Problem description: All of the data that follows should be output again without any alteration.

··· Available data ···

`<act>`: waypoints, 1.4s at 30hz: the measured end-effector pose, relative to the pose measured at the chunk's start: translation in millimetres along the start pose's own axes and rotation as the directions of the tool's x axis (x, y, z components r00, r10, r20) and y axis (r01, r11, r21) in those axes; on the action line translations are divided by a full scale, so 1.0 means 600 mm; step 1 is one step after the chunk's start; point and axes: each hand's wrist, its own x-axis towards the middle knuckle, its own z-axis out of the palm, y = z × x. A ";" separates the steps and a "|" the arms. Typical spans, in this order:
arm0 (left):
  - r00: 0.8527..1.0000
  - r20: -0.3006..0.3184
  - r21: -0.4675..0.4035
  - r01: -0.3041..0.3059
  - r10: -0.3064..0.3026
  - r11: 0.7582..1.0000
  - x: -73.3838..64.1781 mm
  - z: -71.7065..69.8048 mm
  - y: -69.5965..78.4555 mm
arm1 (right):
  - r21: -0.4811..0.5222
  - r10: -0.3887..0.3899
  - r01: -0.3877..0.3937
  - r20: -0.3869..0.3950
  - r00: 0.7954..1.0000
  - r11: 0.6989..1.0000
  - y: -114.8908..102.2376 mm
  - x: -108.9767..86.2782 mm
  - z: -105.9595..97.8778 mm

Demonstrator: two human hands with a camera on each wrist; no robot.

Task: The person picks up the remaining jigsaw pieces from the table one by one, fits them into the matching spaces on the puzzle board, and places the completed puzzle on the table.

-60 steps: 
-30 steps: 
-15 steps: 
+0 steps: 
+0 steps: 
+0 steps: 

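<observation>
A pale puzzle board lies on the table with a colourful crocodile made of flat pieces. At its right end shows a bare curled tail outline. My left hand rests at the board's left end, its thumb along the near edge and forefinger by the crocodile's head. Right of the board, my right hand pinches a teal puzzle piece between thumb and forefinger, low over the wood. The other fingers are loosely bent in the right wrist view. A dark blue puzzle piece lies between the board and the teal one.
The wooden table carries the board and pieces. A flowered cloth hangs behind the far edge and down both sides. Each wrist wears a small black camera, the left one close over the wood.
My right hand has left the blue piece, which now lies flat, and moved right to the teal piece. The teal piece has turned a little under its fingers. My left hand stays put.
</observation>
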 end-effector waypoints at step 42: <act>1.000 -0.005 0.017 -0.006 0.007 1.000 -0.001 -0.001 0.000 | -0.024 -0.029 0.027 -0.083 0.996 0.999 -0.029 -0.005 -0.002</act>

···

Result of the task:
`<act>`: waypoints, 1.4s at 30hz: the measured end-effector pose, relative to the pose measured at the chunk's start: translation in millimetres along the start pose's own axes and rotation as the directions of the tool's x axis (x, y, z components r00, r10, r20) and y axis (r01, r11, r21) in those axes; on the action line translations are divided by a full scale, so 1.0 means 600 mm; step 1 is one step after the chunk's start; point and axes: each hand's wrist, its own x-axis towards the middle knuckle, its own z-axis out of the palm, y = z × x. A ";" separates the steps and a "|" the arms. Typical spans, in this order:
arm0 (left):
  - r00: 0.8527..1.0000
  - r20: -0.3006..0.3184
  - r21: -0.4675..0.4035
  - r01: -0.3041..0.3059
  - r10: -0.3064..0.3026
  - r11: 0.7582..1.0000
  - x: -73.3838..64.1781 mm
  - z: -71.7065..69.8048 mm
  - y: -69.5965..78.4555 mm
arm1 (right):
  - r21: -0.4811..0.5222
  - r10: -0.3887..0.3899
  - r01: -0.3877..0.3937
  - r20: -0.3869..0.3950
  - r00: 0.7954..1.0000
  - r11: 0.6989..1.0000
  - y: -114.8908..102.2376 mm
  - x: -108.9767..86.2782 mm
  - z: -105.9595..97.8778 mm

Demonstrator: two human hands with a camera on each wrist; no robot.

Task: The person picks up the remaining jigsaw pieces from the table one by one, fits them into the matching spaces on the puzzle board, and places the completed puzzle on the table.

-60 steps: 
-30 steps: 
-15 steps: 
+0 steps: 
+0 steps: 
+0 steps: 

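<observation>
A pale puzzle board lies on the table with a colourful crocodile made of flat pieces. At its right end shows a bare curled tail outline. My left hand rests at the board's left end, its thumb along the near edge and forefinger by the crocodile's head. Right of the board, my right hand pinches a teal puzzle piece between thumb and forefinger, low over the wood. The other fingers are loosely bent in the right wrist view. A dark blue puzzle piece lies between the board and the teal one.
The wooden table carries the board and pieces. A flowered cloth hangs behind the far edge and down both sides. Each wrist wears a small black camera, the left one close over the wood.
My right hand has left the blue piece, which now lies flat, and moved right to the teal piece. The teal piece has turned a little under its fingers. My left hand stays put.
</observation>
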 end-effector waypoints at step 42: <act>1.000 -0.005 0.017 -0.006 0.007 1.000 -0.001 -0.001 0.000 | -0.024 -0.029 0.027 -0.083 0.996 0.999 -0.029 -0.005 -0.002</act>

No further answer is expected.